Directions for this task:
Any images in the material are to be dropped while every line is retyped exactly.

Data:
[Start of Attachment]

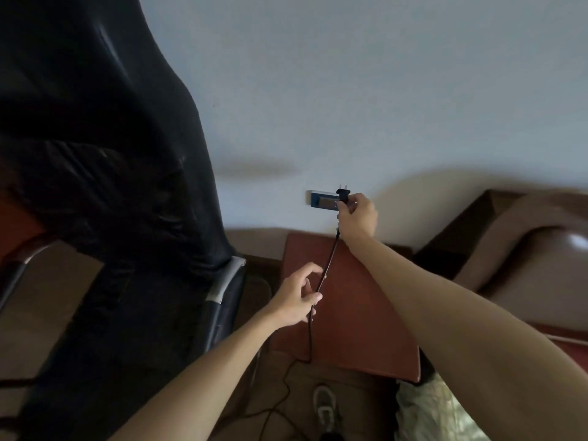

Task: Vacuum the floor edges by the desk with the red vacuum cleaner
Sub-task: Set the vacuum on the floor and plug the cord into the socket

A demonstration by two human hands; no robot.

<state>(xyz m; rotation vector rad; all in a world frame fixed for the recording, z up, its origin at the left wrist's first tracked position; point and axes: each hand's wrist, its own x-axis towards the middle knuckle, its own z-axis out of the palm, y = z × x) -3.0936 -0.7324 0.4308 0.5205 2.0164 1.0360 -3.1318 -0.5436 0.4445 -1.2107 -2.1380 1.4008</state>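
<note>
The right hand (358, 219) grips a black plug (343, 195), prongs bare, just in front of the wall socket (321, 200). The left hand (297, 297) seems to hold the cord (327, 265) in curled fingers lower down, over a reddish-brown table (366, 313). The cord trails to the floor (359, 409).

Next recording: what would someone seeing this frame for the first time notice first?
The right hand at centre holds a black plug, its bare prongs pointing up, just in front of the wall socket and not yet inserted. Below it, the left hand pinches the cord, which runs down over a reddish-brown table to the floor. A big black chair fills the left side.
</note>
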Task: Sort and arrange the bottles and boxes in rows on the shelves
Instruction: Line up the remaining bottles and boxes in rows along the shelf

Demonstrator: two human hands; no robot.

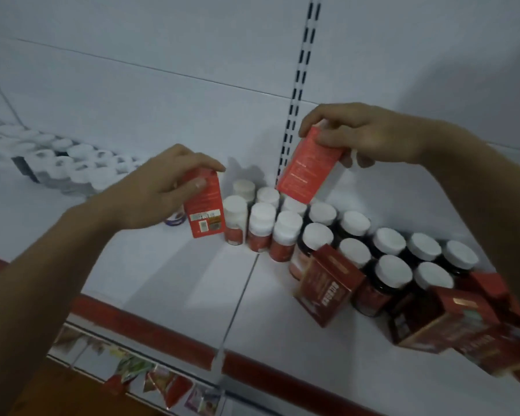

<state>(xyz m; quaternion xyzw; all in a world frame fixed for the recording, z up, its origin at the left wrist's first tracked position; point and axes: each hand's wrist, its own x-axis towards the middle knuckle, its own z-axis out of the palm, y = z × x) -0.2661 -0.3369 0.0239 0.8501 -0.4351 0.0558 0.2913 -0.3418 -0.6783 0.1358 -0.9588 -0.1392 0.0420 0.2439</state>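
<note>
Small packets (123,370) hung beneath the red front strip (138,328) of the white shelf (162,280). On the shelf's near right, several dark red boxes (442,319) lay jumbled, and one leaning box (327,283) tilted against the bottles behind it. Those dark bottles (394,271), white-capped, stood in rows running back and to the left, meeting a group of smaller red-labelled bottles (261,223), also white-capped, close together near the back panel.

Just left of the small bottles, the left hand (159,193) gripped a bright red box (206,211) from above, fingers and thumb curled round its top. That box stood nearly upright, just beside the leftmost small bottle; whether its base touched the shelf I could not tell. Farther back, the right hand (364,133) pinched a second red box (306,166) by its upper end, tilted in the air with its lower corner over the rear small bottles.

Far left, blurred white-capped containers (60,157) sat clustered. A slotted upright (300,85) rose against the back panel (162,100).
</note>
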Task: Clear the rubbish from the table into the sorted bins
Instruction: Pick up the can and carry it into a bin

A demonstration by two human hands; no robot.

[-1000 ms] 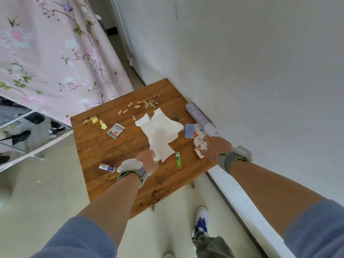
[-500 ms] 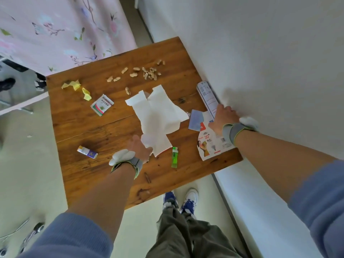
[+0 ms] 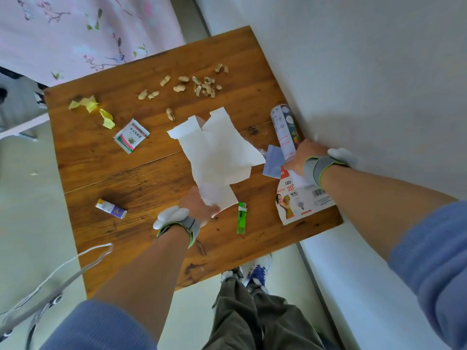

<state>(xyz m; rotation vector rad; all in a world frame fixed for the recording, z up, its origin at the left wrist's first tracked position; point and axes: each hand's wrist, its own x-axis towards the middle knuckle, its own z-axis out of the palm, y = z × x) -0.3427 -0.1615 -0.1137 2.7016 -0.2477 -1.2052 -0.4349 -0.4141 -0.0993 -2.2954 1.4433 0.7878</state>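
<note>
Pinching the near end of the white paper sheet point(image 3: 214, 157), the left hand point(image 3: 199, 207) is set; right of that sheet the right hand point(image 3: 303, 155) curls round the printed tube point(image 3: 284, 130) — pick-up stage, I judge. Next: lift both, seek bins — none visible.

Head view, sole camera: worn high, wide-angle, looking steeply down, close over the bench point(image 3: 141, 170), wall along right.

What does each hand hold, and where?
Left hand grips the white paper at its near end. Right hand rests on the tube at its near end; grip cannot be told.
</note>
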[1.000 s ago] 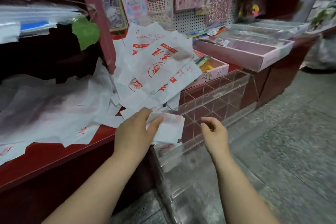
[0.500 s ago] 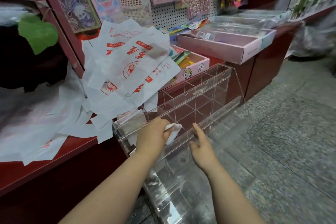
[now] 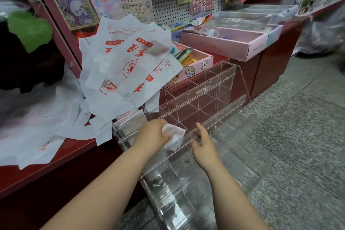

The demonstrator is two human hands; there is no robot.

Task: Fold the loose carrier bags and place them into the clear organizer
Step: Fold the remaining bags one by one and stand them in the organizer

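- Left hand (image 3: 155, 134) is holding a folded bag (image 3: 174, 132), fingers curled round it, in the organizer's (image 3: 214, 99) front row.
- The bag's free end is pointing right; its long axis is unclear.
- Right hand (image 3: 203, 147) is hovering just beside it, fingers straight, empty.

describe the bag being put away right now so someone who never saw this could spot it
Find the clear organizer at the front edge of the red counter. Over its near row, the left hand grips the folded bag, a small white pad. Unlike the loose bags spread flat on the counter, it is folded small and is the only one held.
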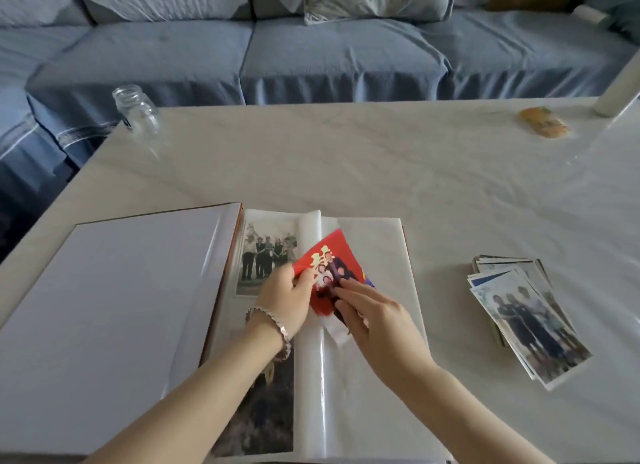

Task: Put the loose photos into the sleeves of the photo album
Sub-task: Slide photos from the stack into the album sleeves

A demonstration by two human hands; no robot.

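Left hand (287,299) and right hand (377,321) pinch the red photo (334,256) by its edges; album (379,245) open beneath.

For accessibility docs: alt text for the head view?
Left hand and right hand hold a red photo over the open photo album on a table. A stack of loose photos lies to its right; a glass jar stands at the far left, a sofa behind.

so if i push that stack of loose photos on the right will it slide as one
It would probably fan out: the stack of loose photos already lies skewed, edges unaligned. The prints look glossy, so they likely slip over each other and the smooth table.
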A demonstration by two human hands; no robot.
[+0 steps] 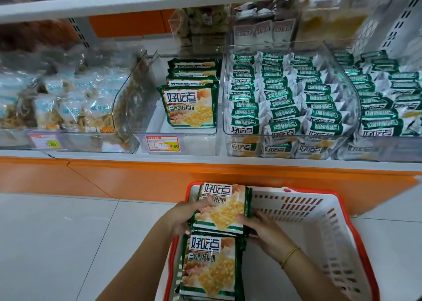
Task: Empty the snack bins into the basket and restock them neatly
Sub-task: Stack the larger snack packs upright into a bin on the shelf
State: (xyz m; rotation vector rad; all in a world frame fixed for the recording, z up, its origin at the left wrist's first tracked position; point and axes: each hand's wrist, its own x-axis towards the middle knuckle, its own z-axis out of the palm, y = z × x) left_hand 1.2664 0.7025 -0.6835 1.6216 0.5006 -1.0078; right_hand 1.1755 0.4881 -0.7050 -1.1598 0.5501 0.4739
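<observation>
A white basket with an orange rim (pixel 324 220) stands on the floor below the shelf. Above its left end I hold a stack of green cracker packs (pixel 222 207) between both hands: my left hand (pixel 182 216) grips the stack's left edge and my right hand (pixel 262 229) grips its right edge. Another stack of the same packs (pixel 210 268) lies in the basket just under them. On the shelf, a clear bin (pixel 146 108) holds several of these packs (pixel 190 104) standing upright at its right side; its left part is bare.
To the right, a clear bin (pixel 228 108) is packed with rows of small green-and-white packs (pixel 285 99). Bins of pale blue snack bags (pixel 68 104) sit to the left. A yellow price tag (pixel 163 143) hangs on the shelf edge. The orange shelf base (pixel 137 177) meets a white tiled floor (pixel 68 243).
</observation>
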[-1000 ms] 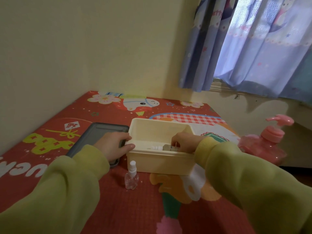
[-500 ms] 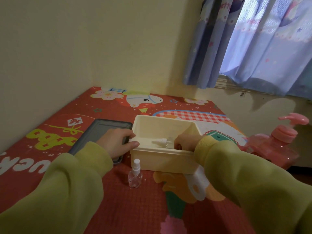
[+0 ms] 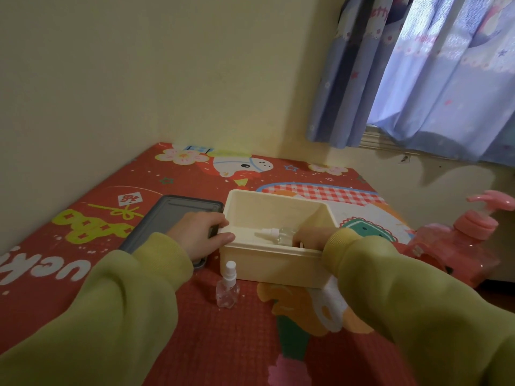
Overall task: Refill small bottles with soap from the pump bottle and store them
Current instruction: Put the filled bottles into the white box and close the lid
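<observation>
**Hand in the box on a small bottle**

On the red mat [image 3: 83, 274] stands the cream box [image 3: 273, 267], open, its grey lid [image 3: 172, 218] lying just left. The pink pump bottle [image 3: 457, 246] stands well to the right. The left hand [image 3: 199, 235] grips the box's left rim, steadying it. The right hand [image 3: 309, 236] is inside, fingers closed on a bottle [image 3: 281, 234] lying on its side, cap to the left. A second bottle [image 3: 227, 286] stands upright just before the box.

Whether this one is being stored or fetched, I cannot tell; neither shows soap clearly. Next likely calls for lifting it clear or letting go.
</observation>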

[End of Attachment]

Final answer:
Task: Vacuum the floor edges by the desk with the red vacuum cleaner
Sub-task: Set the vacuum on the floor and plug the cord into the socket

A demonstration by two human hands; no robot.

<state>(xyz m; rotation vector rad; all in a world frame fixed for the recording, z up, its origin at the left wrist's first tracked position; point and axes: each hand's wrist, its own x-axis towards the middle knuckle, its own z-axis out of the palm, y = z × x) -3.0936 -0.7324 0.4308 0.5205 2.0164 1.0360 -3.1318 -0.5436 0.4445 -1.2107 -2.1380 1.4008</state>
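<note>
The right hand (358, 219) grips a black plug (343, 195), prongs bare, just in front of the wall socket (321, 200). The left hand (297, 297) seems to hold the cord (327, 265) in curled fingers lower down, over a reddish-brown table (366, 313). The cord trails to the floor (359, 409).

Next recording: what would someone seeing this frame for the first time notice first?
The right hand at centre holds a black plug, its bare prongs pointing up, just in front of the wall socket and not yet inserted. Below it, the left hand pinches the cord, which runs down over a reddish-brown table to the floor. A big black chair fills the left side.
</note>
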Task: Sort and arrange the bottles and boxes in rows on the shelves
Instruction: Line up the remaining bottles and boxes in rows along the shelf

Demonstrator: two human hands; no robot.


<state>(xyz m; quaternion xyzw; all in a world frame fixed for the recording, z up, its origin at the left wrist's first tracked position; point and axes: each hand's wrist, its own x-axis towards the middle knuckle, its own z-axis out of the palm, y = z × x) -0.2661 -0.3369 0.0239 0.8501 -0.4351 0.0558 0.2913 -0.3418 -0.6783 0.1358 -0.9588 -0.1392 0.0420 0.2439</state>
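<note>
Small packets (123,370) hung beneath the red front strip (138,328) of the white shelf (162,280). On the shelf's near right, several dark red boxes (442,319) lay jumbled, and one leaning box (327,283) tilted against the bottles behind it. Those dark bottles (394,271), white-capped, stood in rows running back and to the left, meeting a group of smaller red-labelled bottles (261,223), also white-capped, close together near the back panel.

Just left of the small bottles, the left hand (159,193) gripped a bright red box (206,211) from above, fingers and thumb curled round its top. That box stood nearly upright, just beside the leftmost small bottle; whether its base touched the shelf I could not tell. Farther back, the right hand (364,133) pinched a second red box (306,166) by its upper end, tilted in the air with its lower corner over the rear small bottles.

Far left, blurred white-capped containers (60,157) sat clustered. A slotted upright (300,85) rose against the back panel (162,100).
</note>
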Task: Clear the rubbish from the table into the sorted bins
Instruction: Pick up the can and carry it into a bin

A demonstration by two human hands; no robot.

[-1000 ms] 
[-500 ms] 
[+0 ms] 

<state>(xyz m; rotation vector rad; all in a world frame fixed for the recording, z up, its origin at the left wrist's first tracked position; point and axes: each hand's wrist, its own x-axis towards the middle knuckle, its own z-axis out of the palm, y = z × x) -0.3427 -0.1615 -0.1137 2.7016 -0.2477 -1.2052 -0.4349 -0.4141 -0.0993 -2.2954 1.4433 0.7878</state>
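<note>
Pinching the near end of the white paper sheet point(image 3: 214, 157), the left hand point(image 3: 199, 207) is set; right of that sheet the right hand point(image 3: 303, 155) curls round the printed tube point(image 3: 284, 130) — pick-up stage, I judge. Next: lift both, seek bins — none visible.

Head view, sole camera: worn high, wide-angle, looking steeply down, close over the bench point(image 3: 141, 170), wall along right.

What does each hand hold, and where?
Left hand grips the white paper at its near end. Right hand rests on the tube at its near end; grip cannot be told.
</note>
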[1.000 s ago] 
[0.500 s ago] 
[now] 

The demonstrator is two human hands; there is no robot.

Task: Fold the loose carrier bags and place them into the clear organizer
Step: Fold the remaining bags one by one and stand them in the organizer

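- Left hand (image 3: 155, 134) is holding a folded bag (image 3: 174, 132), fingers curled round it, in the organizer's (image 3: 214, 99) front row.
- The bag's free end is pointing right; its long axis is unclear.
- Right hand (image 3: 203, 147) is hovering just beside it, fingers straight, empty.

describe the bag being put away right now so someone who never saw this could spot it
Find the clear organizer at the front edge of the red counter. Over its near row, the left hand grips the folded bag, a small white pad. Unlike the loose bags spread flat on the counter, it is folded small and is the only one held.
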
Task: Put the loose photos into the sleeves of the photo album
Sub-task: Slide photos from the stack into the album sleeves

A demonstration by two human hands; no robot.

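Left hand (287,299) and right hand (377,321) pinch the red photo (334,256) by its edges; album (379,245) open beneath.

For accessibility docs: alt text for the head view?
Left hand and right hand hold a red photo over the open photo album on a table. A stack of loose photos lies to its right; a glass jar stands at the far left, a sofa behind.

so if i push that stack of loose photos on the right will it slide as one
It would probably fan out: the stack of loose photos already lies skewed, edges unaligned. The prints look glossy, so they likely slip over each other and the smooth table.
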A demonstration by two human hands; no robot.
[+0 steps] 
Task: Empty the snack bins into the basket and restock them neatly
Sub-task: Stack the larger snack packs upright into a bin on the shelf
State: (xyz m; rotation vector rad; all in a world frame fixed for the recording, z up, its origin at the left wrist's first tracked position; point and axes: each hand's wrist, its own x-axis towards the middle knuckle, its own z-axis out of the palm, y = z × x) left_hand 1.2664 0.7025 -0.6835 1.6216 0.5006 -1.0078; right_hand 1.1755 0.4881 -0.7050 -1.1598 0.5501 0.4739
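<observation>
A white basket with an orange rim (pixel 324 220) stands on the floor below the shelf. Above its left end I hold a stack of green cracker packs (pixel 222 207) between both hands: my left hand (pixel 182 216) grips the stack's left edge and my right hand (pixel 262 229) grips its right edge. Another stack of the same packs (pixel 210 268) lies in the basket just under them. On the shelf, a clear bin (pixel 146 108) holds several of these packs (pixel 190 104) standing upright at its right side; its left part is bare.
To the right, a clear bin (pixel 228 108) is packed with rows of small green-and-white packs (pixel 285 99). Bins of pale blue snack bags (pixel 68 104) sit to the left. A yellow price tag (pixel 163 143) hangs on the shelf edge. The orange shelf base (pixel 137 177) meets a white tiled floor (pixel 68 243).
</observation>
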[-1000 ms] 
[-500 ms] 
[+0 ms] 
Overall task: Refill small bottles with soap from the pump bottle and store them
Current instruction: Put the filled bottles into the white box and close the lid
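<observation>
**Hand in the box on a small bottle**

On the red mat [image 3: 83, 274] stands the cream box [image 3: 273, 267], open, its grey lid [image 3: 172, 218] lying just left. The pink pump bottle [image 3: 457, 246] stands well to the right. The left hand [image 3: 199, 235] grips the box's left rim, steadying it. The right hand [image 3: 309, 236] is inside, fingers closed on a bottle [image 3: 281, 234] lying on its side, cap to the left. A second bottle [image 3: 227, 286] stands upright just before the box.

Whether this one is being stored or fetched, I cannot tell; neither shows soap clearly. Next likely calls for lifting it clear or letting go.
</observation>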

No more output is required for this exercise.